One thing I have observed among different Christian denominations is how it seems they practically “sell” their religion to others. Among the tricks is what everyone also notes amongst those trying to sell a product. Very often times, one sees false advertisement. So for instance, amongst Catholic and Orthodox Christians “fleeing” Protestantism, one thing that is emphasized in selling their particular religion is authority. Catholics and Orthodox Christians have it, Protestants don’t which is why they are a mess. The problem is that Protestants actually do have a sense of authority that the salesmen don’t recognize or refuse to acknowledge. Otherwise, you wouldn’t see so many different Protestant Churches. It’s not as if the Lutherans think that the Methodists have the whole Truth nor do the Anglicans always see eye-to-eye with the Presbyterians. I think what the salesmen think is that because, over-the-years, Protestants fighting each other in regards to denominational differences is at a cease-fire that Protestants have made theology a “free-for-all”. For some, this is very so. This is evidenced especially with the Church of England. However, for other Protestant groups, this is not so and the cease-fire is largely part of a realization that there are bigger issues than the ones often times emphasized to attack each other on.

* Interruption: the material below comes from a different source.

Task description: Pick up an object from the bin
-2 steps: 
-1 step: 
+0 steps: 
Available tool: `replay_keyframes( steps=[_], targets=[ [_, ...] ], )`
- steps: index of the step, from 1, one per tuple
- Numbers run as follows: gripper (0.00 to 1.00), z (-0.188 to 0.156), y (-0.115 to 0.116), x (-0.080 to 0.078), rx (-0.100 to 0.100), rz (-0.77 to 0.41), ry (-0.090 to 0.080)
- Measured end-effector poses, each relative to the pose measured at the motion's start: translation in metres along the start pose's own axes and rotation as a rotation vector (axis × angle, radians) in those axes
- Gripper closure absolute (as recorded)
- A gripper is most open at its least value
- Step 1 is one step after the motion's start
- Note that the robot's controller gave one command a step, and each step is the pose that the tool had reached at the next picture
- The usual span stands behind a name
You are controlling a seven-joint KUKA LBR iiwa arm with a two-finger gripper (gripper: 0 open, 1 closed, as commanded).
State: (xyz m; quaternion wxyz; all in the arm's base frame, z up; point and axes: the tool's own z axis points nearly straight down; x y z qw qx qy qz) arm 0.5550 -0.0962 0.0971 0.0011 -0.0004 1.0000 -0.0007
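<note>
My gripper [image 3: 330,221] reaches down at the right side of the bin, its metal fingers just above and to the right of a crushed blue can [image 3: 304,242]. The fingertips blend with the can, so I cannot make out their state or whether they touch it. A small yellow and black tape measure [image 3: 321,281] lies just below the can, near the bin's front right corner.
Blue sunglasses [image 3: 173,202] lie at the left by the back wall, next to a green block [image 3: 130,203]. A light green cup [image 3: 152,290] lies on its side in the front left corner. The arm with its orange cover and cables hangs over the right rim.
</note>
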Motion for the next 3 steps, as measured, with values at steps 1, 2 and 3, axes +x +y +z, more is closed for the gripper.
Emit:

One thing often times emphasized by the salesmen is the teaching on the Eucharist and on baptism. Catholics and Orthodox Christians believe these things are real but other Christians don’t. Which is not necessarily true. Some Protestants, such as Lutherans, may not necessarily affirm transubstantiation but they do affirm that what they eat when they receive communion is the body and blood of Christ. Some Protestants, such as Anglo-Catholics, have no issue with the doctrine of transubstantiation of the Catholic Church other than that the Eucharist must ultimately be retained as a mystery. Baptism is something more universally acknowledged. Anglicans and Lutherans, the two biggest Protestant denominations, both concur with the Catholic dogma concerning baptism.
I think one problem is that the salesmen try to “reach-out” to certain Protestants in a much more non-denominational or Evangelical, non-Methodist, setting. Such, the false advertising works but it can be quite deadly nonetheless. I would hope that those who enter into the Catholic and Orthodox Churches on the basis of these false advertisements can make a real conversion, however, the difficulty is avoiding anti-Protestantism and for the most part, the false advertising industry serves more to create an anti-Protestantism where we begin to self-identify not as what we are but as what we are not.